Tenured faculty should help, but like many institutions at home and abroad, tenured faculty are frequently and simply the longest lived at the university with a collective narcissism about their own greatness[6], and anyone who gets in their way is subject to academic bullying[7]. Perhaps tenured faculty-to-be should take an oath of transparency and due diligence to ensure the integrity of the tenured class. Transparency is the critical component, and it is missing in accreditation and in AUC’s day-to-day operations. At AUC, tenure, managerial incompetence, and aggressive bullying by leaders seems certain to ensure that AUC will not be a global university any time soon, its MSCHE accreditation notwithstanding.

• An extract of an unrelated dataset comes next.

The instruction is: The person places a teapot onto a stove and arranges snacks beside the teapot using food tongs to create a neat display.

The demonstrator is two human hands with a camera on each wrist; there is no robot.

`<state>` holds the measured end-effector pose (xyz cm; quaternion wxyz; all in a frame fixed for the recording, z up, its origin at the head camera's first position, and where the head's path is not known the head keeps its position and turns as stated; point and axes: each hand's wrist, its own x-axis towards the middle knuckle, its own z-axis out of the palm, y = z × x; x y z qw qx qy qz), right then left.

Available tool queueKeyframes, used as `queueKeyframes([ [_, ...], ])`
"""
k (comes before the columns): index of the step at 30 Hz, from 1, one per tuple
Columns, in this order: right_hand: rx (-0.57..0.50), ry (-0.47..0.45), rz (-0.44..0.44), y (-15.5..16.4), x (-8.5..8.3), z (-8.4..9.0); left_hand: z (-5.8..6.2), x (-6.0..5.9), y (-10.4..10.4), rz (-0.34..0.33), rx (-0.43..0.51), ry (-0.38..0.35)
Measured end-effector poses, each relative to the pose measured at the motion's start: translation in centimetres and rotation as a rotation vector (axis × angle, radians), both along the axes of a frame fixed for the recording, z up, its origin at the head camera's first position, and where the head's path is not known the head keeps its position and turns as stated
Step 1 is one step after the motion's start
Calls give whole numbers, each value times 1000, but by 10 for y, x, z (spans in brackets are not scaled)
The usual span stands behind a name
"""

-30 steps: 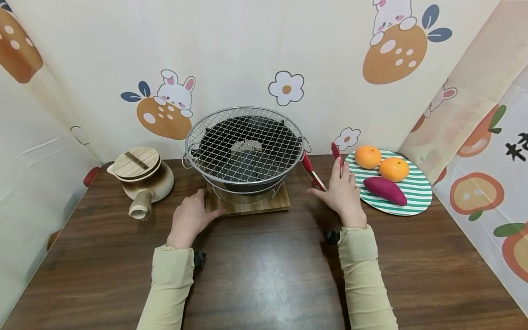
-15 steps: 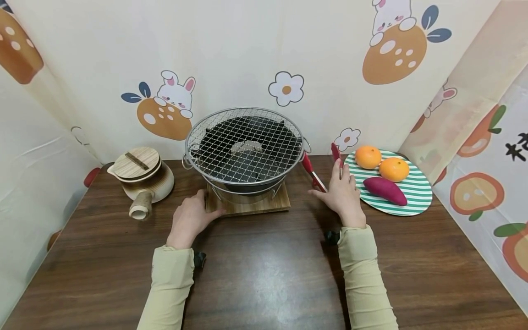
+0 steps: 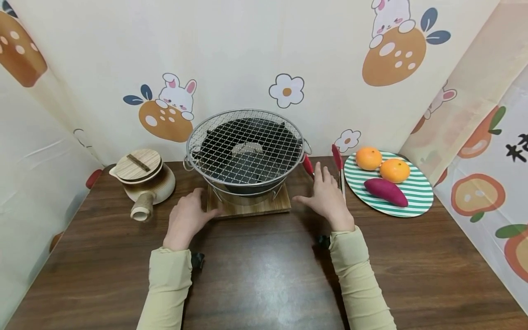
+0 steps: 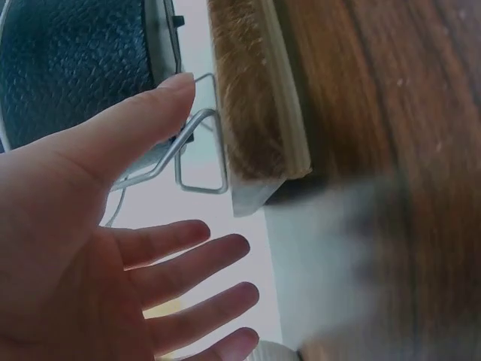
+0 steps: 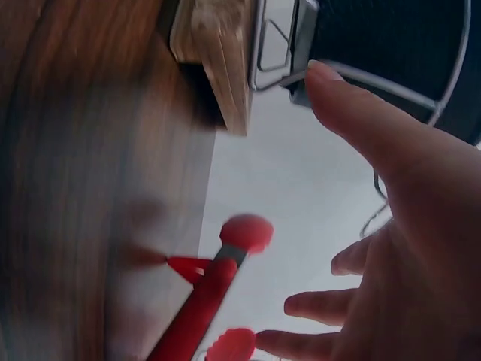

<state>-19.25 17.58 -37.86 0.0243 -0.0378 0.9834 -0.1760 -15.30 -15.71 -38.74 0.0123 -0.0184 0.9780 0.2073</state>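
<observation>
A round charcoal grill with a wire mesh top stands on a wooden board. My left hand is by the board's left front corner; the left wrist view has its fingers spread and its thumb in front of the metal stand. On the other side, my right hand hovers between the board and the plate, fingers extended, holding nothing. Red-tipped tongs lie behind it, partly hidden by the hand. In the right wrist view the tongs sit apart from the thumb.
To the right, a green-striped plate bears two oranges and a purple sweet potato. A clay pot with a wooden lid stands at the left. A curtain hangs behind the dark wooden table.
My right hand has moved left, away from the tongs' right arm and closer to the grill. The left hand has shifted only slightly left.
</observation>
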Motion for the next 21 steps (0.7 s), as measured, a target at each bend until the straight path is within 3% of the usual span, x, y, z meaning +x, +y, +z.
queueKeyframes([
  [12,-58,-69,29,-14,2,-2,9,4,-16,59,3,119],
  [21,-44,-26,76,-19,1,-6,14,6,-23,113,51,231],
])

Americans may not wish, collectively, to be an enabling party to institutions that cannot and will not embrace the standards some overseas institutions have promised to uphold.
If “American” and democratic education is critical to success in Egypt, and AUC is to fulfill its vision to become a “…destination of choice for students and faculty members from around the world…”[8], the active attention and intervention of accrediting agencies is required. Emphasis on intervention. AUC students are cheated by an administration that cannot and will not adhere to the democratic processes outlined in their own governance documents. Equally important: Students see models of undemocratic behaviors as something they should emulate. Someone ought to do something, but it probably won’t be MSCHE who carry their own past traumas like a shield to protect themselves and the institutions they accredit, no matter the realities of overseas higher education.
This work is licensed under a Creative Commons Attribution-NoDerivatives 4.0 International License.
[1] House Select Committee (House Select Committee to Investigate Educational and Training Program under GI Bill). (1951). Investigation of GI Schools: Hearings before the House Select Committee to Investigate Educational and Training Program under GI Bill. Washington, DC: Government Printing Office. https://babel.hathitrust.org/cgi/pt?id=mdp.39015028765819
[2] Congressional Research Service. (2020). An Overview of Accreditation of Higher Education in the United States. https://sgp.fas.org/crs/misc/R43826.pdf
[3] Altbach, P. (2003). American accreditation of foreign universities: Colonialism in action. International Higher Education, (32), p. 5. https://doi.org/10.6017/ihe.2003.32.7373
[4] El-Kot, G. & Leat, M. (2005). Investigating team work in the Egyptian context. Personnel Review, 34(2), 246–261. https://doi.org/10.1108/00483480510579457
[5] for example: https://www.egyptindependent.com/few-numbers-of-teachers-are-corrupt-minister-of-education
[6] de Zavala, A. G., Cichocka, A., Eidelson, R., & Jayawickreme, N. (2009). Collective narcissism and its social consequences. Journal of personality and social psychology, 97(6), 1074–1096. https://doi.org/10.1037/a0016904
[7] Pettit, E. (2022, February 11). Tenure without teeth. The Chronicle of Higher Education. https://www.chronicle.com/article/tenure-without-teeth
*At the time of publication, AUC had not responded to requests for clarification or comment.